HOW TO COMPLETE THIS TASK: In this exercise, restate the listing word for word.

=== Section Start ===

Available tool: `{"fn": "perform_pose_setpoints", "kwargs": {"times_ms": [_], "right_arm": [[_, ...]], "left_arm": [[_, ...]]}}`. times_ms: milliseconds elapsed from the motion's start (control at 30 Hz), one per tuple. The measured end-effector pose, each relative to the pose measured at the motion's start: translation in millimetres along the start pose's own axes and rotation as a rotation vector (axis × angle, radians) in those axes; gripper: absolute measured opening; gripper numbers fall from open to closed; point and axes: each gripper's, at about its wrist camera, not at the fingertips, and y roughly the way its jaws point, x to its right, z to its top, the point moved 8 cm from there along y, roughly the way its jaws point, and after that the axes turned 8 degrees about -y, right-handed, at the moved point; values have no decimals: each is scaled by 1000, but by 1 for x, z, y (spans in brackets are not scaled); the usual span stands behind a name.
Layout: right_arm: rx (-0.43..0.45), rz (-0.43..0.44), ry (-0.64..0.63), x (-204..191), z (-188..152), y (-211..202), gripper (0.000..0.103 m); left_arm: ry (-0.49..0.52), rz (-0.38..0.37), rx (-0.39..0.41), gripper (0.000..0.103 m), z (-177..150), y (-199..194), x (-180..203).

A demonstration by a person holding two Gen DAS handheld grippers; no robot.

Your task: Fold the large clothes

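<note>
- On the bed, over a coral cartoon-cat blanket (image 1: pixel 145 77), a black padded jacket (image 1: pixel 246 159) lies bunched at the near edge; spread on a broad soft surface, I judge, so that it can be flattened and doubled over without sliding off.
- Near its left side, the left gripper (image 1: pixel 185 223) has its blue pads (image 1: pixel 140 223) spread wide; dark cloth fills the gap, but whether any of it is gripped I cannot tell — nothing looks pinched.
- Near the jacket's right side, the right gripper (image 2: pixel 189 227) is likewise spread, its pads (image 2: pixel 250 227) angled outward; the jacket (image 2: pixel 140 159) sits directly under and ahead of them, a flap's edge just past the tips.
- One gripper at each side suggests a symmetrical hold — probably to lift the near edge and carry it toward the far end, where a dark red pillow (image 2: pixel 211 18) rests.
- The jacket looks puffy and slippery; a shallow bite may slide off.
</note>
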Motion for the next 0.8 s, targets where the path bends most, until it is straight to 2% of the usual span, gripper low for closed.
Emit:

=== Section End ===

RESPONSE FOR THIS EXERCISE:
Available tool: `{"fn": "perform_pose_setpoints", "kwargs": {"times_ms": [_], "right_arm": [[_, ...]], "left_arm": [[_, ...]]}}`. times_ms: milliseconds elapsed from the motion's start (control at 30 Hz), one per tuple. The measured end-effector pose, each relative to the pose measured at the motion's start: translation in millimetres along the start pose's own axes and rotation as a rotation vector (axis × angle, radians) in those axes; gripper: absolute measured opening; gripper numbers fall from open to closed; point and axes: each gripper's, at about its wrist camera, not at the fingertips, and y roughly the way its jaws point, x to its right, z to its top, the point moved 8 cm from there along y, roughly the way its jaws point, and after that the axes turned 8 degrees about -y, right-handed, at the moved point; values have no decimals: each is scaled by 1000, but by 1 for x, z, y (spans in brackets are not scaled); the usual span stands behind a name.
Layout: right_arm: rx (-0.43..0.45), rz (-0.43..0.44), ry (-0.64..0.63), x (-204..191), z (-188..152), y (-211..202), gripper (0.000..0.103 m); left_arm: ry (-0.49..0.52), rz (-0.38..0.37), rx (-0.39..0.41), gripper (0.000..0.103 m), z (-177..150), y (-199..194), x (-180..203).

A demonstration by a person holding two Gen DAS handheld grippers; no robot.

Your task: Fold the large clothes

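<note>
- On the bed, over a coral cartoon-cat blanket (image 1: pixel 145 77), a black padded jacket (image 1: pixel 246 159) lies bunched at the near edge; spread on a broad soft surface, I judge, so that it can be flattened and doubled over without sliding off.
- Near its left side, the left gripper (image 1: pixel 185 223) has its blue pads (image 1: pixel 140 223) spread wide; dark cloth fills the gap, but whether any of it is gripped I cannot tell — nothing looks pinched.
- Near the jacket's right side, the right gripper (image 2: pixel 189 227) is likewise spread, its pads (image 2: pixel 250 227) angled outward; the jacket (image 2: pixel 140 159) sits directly under and ahead of them, a flap's edge just past the tips.
- One gripper at each side suggests a symmetrical hold — probably to lift the near edge and carry it toward the far end, where a dark red pillow (image 2: pixel 211 18) rests.
- The jacket looks puffy and slippery; a shallow bite may slide off.
</note>
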Motion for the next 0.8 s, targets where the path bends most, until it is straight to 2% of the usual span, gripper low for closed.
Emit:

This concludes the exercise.